Copy without pictures. Please restate each line of the listing exactly.

### SUPPLIED MATERIAL

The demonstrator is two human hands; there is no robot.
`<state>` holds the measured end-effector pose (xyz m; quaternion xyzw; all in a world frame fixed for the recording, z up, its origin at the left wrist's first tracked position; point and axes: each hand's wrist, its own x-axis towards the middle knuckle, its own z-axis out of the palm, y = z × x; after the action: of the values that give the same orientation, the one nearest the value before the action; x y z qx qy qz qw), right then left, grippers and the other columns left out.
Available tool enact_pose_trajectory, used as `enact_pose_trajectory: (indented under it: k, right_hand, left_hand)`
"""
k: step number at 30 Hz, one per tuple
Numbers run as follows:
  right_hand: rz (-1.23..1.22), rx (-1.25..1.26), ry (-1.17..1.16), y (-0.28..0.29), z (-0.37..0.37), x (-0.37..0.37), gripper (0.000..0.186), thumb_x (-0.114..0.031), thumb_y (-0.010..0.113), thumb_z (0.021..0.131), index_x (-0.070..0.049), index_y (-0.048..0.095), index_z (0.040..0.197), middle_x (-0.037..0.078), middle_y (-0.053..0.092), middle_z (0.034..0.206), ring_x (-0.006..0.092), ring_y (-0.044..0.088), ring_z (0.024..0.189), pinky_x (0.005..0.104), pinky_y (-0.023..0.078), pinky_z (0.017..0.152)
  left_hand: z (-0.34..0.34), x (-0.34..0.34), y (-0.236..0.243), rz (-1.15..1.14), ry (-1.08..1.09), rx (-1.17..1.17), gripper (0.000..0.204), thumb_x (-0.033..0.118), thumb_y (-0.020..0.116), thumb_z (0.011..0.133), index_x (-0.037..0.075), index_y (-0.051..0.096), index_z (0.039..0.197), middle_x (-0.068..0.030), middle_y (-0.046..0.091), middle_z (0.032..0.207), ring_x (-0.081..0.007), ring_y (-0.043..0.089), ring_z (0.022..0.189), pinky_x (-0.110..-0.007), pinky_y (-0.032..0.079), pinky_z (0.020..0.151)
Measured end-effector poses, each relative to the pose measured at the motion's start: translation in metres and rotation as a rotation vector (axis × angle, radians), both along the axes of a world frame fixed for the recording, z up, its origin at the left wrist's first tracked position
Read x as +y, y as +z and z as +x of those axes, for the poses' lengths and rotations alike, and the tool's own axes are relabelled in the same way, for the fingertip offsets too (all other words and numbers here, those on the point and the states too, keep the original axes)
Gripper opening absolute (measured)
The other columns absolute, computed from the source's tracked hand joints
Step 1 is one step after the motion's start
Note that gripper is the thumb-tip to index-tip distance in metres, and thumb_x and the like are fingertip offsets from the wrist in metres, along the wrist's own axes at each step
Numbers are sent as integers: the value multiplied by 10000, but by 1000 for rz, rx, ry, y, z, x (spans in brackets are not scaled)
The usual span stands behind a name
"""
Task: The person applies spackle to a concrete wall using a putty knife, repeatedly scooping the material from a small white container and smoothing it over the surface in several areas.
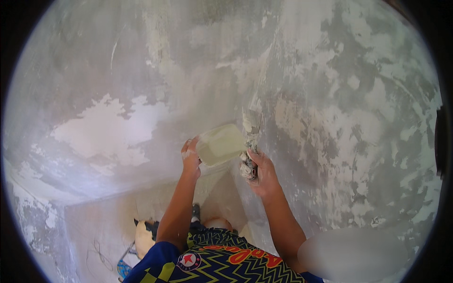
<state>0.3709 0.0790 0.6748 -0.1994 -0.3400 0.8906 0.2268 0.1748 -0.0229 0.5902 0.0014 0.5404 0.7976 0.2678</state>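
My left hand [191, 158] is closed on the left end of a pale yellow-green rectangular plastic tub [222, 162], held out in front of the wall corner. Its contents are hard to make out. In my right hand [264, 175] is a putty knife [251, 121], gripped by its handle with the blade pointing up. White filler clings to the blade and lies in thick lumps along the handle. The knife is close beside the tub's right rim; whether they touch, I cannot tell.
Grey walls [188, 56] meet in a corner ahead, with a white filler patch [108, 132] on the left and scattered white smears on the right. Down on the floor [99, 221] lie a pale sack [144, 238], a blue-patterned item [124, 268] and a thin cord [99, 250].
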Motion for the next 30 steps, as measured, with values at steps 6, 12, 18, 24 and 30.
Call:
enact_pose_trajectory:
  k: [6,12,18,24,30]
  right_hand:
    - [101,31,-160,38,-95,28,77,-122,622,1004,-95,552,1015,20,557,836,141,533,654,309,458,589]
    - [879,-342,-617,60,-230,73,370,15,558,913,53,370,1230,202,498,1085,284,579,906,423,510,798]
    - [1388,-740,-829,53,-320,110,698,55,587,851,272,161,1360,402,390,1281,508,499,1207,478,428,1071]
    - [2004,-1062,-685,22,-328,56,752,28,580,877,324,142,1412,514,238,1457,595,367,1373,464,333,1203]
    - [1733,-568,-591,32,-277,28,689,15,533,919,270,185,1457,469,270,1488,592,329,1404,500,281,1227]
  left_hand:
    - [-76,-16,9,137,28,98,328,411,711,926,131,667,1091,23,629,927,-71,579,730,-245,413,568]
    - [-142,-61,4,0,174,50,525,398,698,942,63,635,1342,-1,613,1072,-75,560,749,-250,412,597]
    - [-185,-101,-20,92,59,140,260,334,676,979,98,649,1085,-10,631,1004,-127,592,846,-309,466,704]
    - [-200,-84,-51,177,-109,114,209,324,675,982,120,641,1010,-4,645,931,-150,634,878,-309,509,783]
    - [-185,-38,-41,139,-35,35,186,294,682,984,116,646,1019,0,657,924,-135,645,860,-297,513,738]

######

### WRITTEN RESPONSE
The demonstrator is two human hands; there is no robot.
`<state>` holds the measured end-effector pose (xyz m; quaternion xyzw; all in a world frame fixed for the recording, z up, its origin at the left wrist's first tracked position; point and axes: each hand's wrist, its own x-axis towards the middle knuckle, its own z-axis out of the palm, y = z × x; after the action: of the values that give the same orientation, the one nearest the value before the action; x y z qx qy qz qw), right then left, grippers and the other columns left out.
Available tool enact_pose_trajectory, used as `enact_pose_trajectory: (indented under it: k, right_hand, left_hand)`
"""
k: step number at 30 Hz, one per tuple
Numbers run as follows:
  right_hand: rz (-1.23..1.22), rx (-1.25..1.26), ry (-1.17..1.16), y (-0.28..0.29), z (-0.37..0.37), x (-0.37..0.37), gripper (0.000..0.186), thumb_x (-0.114..0.031), thumb_y (-0.010..0.113), thumb_z (0.021..0.131), index_x (-0.070..0.049), index_y (-0.048..0.095), index_z (0.040..0.197), middle_x (-0.037..0.078), middle_y (-0.053..0.092), middle_z (0.034..0.206), ring_x (-0.006..0.092), ring_y (-0.044..0.088), ring_z (0.024..0.189), pinky_x (0.005..0.104), pinky_y (-0.023..0.078), pinky_z (0.017..0.152)
  left_hand: z (-0.34..0.34), x (-0.34..0.34), y (-0.236..0.243), rz (-1.15..1.14), ry (-1.08..1.09), rx (-1.17..1.17), gripper (0.000..0.204), thumb_x (-0.033..0.118), thumb_y (-0.020..0.116), thumb_z (0.011..0.133), index_x (-0.037..0.075), index_y (-0.051..0.096), index_z (0.039..0.197), middle_x (-0.068..0.030), middle_y (-0.046..0.091), middle_z (0.032..0.207), ring_x (-0.081..0.007), ring_y (-0.043..0.089), ring_z (0.022..0.189), pinky_x (-0.110..-0.007), pinky_y (-0.032..0.079), pinky_z (0.020..0.151)
Measured end-effector poses, each relative to the pose measured at the motion's start: translation in metres and rotation as a rotation vector (axis × angle, radians), both along the axes of a world frame fixed for the recording, z up, its origin at the left wrist's first tracked position
Read x as +y, y as +z and z as +x of those axes, for the poses' lengths and rotations alike, and the tool's own axes are relabelled in the same way, for the fingertip offsets too (all other words and numbers here, those on the point and the states too, keep the original axes)
Gripper opening absolute (measured)
The other columns absolute, computed from the source's tracked hand joints
Step 1 is one step after the motion's start
Note that gripper is the thumb-tip to index-tip distance in metres, and thumb_x and the like are fingertip offsets from the wrist in metres, along the wrist's own axes at each step
Numbers are sent as integers: the value multiplied by 10000, but by 1000 for rz, rx, ry, y, z, x (spans in brackets are not scaled)
The usual span stands behind a name
"""
Task: The person applies spackle to a concrete wall using a putty knife, repeatedly scooping the material from a small white container and smoothing it over the surface in several areas.
<state>0.3709 0.0790 0.6748 -0.1994 -0.3400 0.8906 0.2268 0.1748 -0.0229 0.5902 0.0014 0.5404 0.7976 0.2678</state>
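My left hand [191, 158] is closed on the left end of a pale yellow-green rectangular plastic tub [222, 162], held out in front of the wall corner. Its contents are hard to make out. In my right hand [264, 175] is a putty knife [251, 121], gripped by its handle with the blade pointing up. White filler clings to the blade and lies in thick lumps along the handle. The knife is close beside the tub's right rim; whether they touch, I cannot tell.
Grey walls [188, 56] meet in a corner ahead, with a white filler patch [108, 132] on the left and scattered white smears on the right. Down on the floor [99, 221] lie a pale sack [144, 238], a blue-patterned item [124, 268] and a thin cord [99, 250].
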Motion for the next 30 steps, as measured, with values at steps 6, 12, 18, 24 and 30.
Call:
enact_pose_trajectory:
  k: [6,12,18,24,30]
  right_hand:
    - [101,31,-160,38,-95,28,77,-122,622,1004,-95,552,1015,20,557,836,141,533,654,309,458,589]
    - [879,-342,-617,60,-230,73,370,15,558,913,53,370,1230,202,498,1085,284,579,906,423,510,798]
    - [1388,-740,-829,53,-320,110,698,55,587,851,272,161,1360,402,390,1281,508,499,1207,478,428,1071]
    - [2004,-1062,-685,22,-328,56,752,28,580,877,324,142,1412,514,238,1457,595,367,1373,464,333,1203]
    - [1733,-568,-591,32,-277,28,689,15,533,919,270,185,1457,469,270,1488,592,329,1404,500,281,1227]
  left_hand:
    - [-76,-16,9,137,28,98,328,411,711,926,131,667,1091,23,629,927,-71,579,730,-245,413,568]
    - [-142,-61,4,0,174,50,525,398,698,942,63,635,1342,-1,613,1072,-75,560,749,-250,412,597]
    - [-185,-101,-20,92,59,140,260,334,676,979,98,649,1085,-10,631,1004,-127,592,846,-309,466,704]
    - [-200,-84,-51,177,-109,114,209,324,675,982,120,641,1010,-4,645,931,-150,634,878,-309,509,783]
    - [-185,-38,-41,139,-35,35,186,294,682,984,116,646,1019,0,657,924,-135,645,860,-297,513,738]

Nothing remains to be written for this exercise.